次のオネゲル「交響曲第二番」では、現在のN響弦セクションの充実ぶりを、心いくまで堪能しました。ホモフォニックに動くところではハーモニーが綺麗にでてくるし、対位的なところとか、異なるリズムが層状に重なっていくところでは多声テクスチュアが透明感をもって浮かび上がる。重さを抱えながらも強い意志で進んでいく第二楽章も素晴らしい。長い葛藤の後に訪れるラストの解放感にはじんときました。

もうすでにデュトワのマジックにかけられたようなものですが、最後の「ラ・ヴァルス」では術にさらに深く酔いしれた。押しと引きの中で柔らかく呼吸する音楽が、極彩色に輝く。貫禄の演奏に脱帽。



若さに似合わぬ…

ヤクブ・フルシャ指揮東京都交響楽団第822回定期Aシリーズ ―― この秋よりノットの後任としてバンベルク響の首席に就任し快進撃の続くフルシャ。昨年末はウィーン・デビューで振られてしまったので2年ぶりの登場(首席客演なのに)ですが、都響もよく耐えた(12月19日、東京文化会館)。

この日は前半にマルティヌー「交響曲第五番」。第一楽章などオケがとてもクリアでカラフル。不協和音程も綺麗に鳴って、しかもしっかり解決する。第三楽章の前半では弦が深く歌っていました。そんなに落ち着いたテンポでもないのに厚みもあって、オケの進歩でしょうね。

後半はショスタコーヴィチ「交響曲第10番」。フルシャってイメージでいうとボヘミアですが、今回はあえてチェコもの(Bシリーズ)ではなく、「へー、こういうのもやるんだ」っていう選曲の面白さでこちらを選びました。でも、これは先入観かもしれないけれど、このタコ10もなんとなくボヘミアっぽかったです。朴訥に歌う渋い木管が。第一楽章で引きずるような主題がファゴットに、それからクラリネットにでてくるんですが、それがからっと鳴って、Bシリーズの曲「巨人」が思い浮かびました。フィナーレも木管が際だっていたし、カーテンコールでフルシャが丁寧に立たせたのも木管群。管楽器の歌を大事にしている。
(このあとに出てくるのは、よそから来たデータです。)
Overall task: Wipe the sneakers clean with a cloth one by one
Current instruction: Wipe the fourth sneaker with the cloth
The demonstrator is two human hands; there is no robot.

かなり長大な第一楽章も、テンポをうまく切り替えだれない。なかなか魅力的な造形力です。それに年不相応の落ち着きというか貫録で、巨匠の演奏を聴いているような気分に。第二楽章アレグロの完璧な縦の揃い具合は日本の楽団のお家芸と言ったらいいのか、その一糸乱れぬ進撃ぶりは非の打ち所なく、笑っちゃうくらい完璧でした。